- Developer: Origin Systems
- Publisher: Origin Systems
- Director: Chris Roberts
- Producers: Dallas Snell Jeff Hillhouse
- Designer: Chris Roberts
- Programmers: Paul C. Isaac Ken Arnold Chris Yates
- Artists: Denis Loubet Douglas Wike
- Writers: Paul C. Isaac Brian Roberts Chris Roberts
- Composers: Herman Miller Martin Galway
- Platforms: Amiga, Amstrad CPC, Apple II, Atari ST, Commodore 64, MS-DOS, NES, ZX Spectrum
- Release: October 1988
- Genre: Action role-playing
- Mode: Single-player

= Times of Lore =

1988 video game

Times of Lore is an action role-playing game developed and published by Origin Systems. It was released in 1988 for Amiga, Atari ST, and Commodore 64, followed by conversions to MS-DOS, ZX Spectrum, Amstrad CPC, Apple II, and the Nintendo Entertainment System.

==Plot==

The game's story tells of the kingdom of Albareth whose monarch High King Valwyn has disappeared and the dukes and barons are wrestling for power. Barbarians are threatening to invade, while monsters are pillaging the land. The player must assume the role of one of three heroes, picking between a barbarian, a knight, and a valkyrie; and unravel the conspiracy and find three magic items.

==Gameplay==

Main overhead view in the Commodore 64 version

The game takes place in a very complex world, featuring 13,000 screens of map according to the promotional material. There is no loading during the game, which was an impressive technical accomplishment for such a massive environment.
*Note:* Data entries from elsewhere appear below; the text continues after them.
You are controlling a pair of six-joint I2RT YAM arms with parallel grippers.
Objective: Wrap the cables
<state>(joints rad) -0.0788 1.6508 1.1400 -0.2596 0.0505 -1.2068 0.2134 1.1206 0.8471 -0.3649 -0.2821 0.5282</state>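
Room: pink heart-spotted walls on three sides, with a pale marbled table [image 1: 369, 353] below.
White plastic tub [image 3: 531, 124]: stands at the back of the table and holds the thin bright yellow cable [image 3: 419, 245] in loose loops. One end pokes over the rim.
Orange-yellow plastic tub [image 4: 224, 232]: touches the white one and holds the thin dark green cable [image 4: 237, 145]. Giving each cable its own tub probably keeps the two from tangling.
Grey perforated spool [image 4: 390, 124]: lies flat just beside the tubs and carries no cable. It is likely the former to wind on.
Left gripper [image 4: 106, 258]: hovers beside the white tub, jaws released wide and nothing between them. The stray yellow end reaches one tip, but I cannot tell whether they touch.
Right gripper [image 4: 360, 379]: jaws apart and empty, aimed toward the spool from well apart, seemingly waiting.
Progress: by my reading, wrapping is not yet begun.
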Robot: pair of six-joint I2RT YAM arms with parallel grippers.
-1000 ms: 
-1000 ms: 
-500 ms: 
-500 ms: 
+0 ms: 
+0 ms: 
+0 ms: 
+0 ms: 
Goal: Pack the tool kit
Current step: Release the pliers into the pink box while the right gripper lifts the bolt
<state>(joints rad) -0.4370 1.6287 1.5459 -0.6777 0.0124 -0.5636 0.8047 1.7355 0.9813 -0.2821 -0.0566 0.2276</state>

The Commodore 64 version features high-res overlays for the sprites, a technique that displays two sprites on top of each other. One is a low resolution multi-colour sprite and the other is a high resolution monochrome sprite. Animated water is also used and the game world slowly changes colour between night and day.

It is possible to end up in unwinnable situations that require restarting the game, such as killing important characters who would otherwise have given certain quests or objects. Killing random peasants is not as dangerous, as staying the night at the inn will make them forget your crimes.

There are many objects that can be found in the game, including a teleportation scroll, healing potions and a returning axe based on Mjolnir. There is the hidden city of Treela, in the middle of the map, behind a forest. Serfs will speak of a dragon in the north, which can be found sleeping in his cave on the eastern edge of the northern mountains. Catacombs also exists, but if entered, the ghouls inside are unleashed upon the world, making the game much more difficult. In the Apple II version, the dragon is replaced with a giant lurking in the northwest portion of the map.

==Development==
Times of Lore, developed by Chris Roberts, was originally titled Ultra Realm. According to Roberts, it was inspired by console action-adventures, particularly The Legend of Zelda. Roberts stated that "interfaces and design are being affected" by the video game console market and what "the Japanese market originally demanded were certain constraints which did not affect the depth and quality of a game."

==Reception==

Scorpia of Computer Gaming World recommended Times of Lore as an introductory computer RPG, noting the dialogue and actions were menu-driven, simplifying the game. Compute! agreed with the recommendation, noting that the game's scale was smaller than the Ultima games' and praising its graphics and sound. The magazine named the game in its list of "nine great games for 1989" as "an excellent introductory-level fantasy role-playing game".

Review score
| Publication | Score |
|---|---|
| Hippon Super! [jp] | 4/10 (FC) |

Awards
| Publication | Award |
|---|---|
| Crash | Crash Smash |
| Sinclair User | SU Classic |
| Your Sinclair | Megagame |

==Legacy==
Times of Lore went on to inspire several later games by Origin Systems. This includes the 1990 title Bad Blood, another action RPG based on the same engine. It also inspired the 1990 title Ultima VI: The False Prophet, that adopted several elements from Times of Lore, including real-time aspects, a constant-scale open world (replacing the unscaled overworld of earlier Ultima games), and an icon-based point & click interface. Richard Garriott, in addition to citing it as an influence on Ultima VI, said that Ultima VII: The Black Gate was also inspired by Times of Lore. Some have considered the game as a precursor to Diablo and Baldur's Gate: Dark Alliance.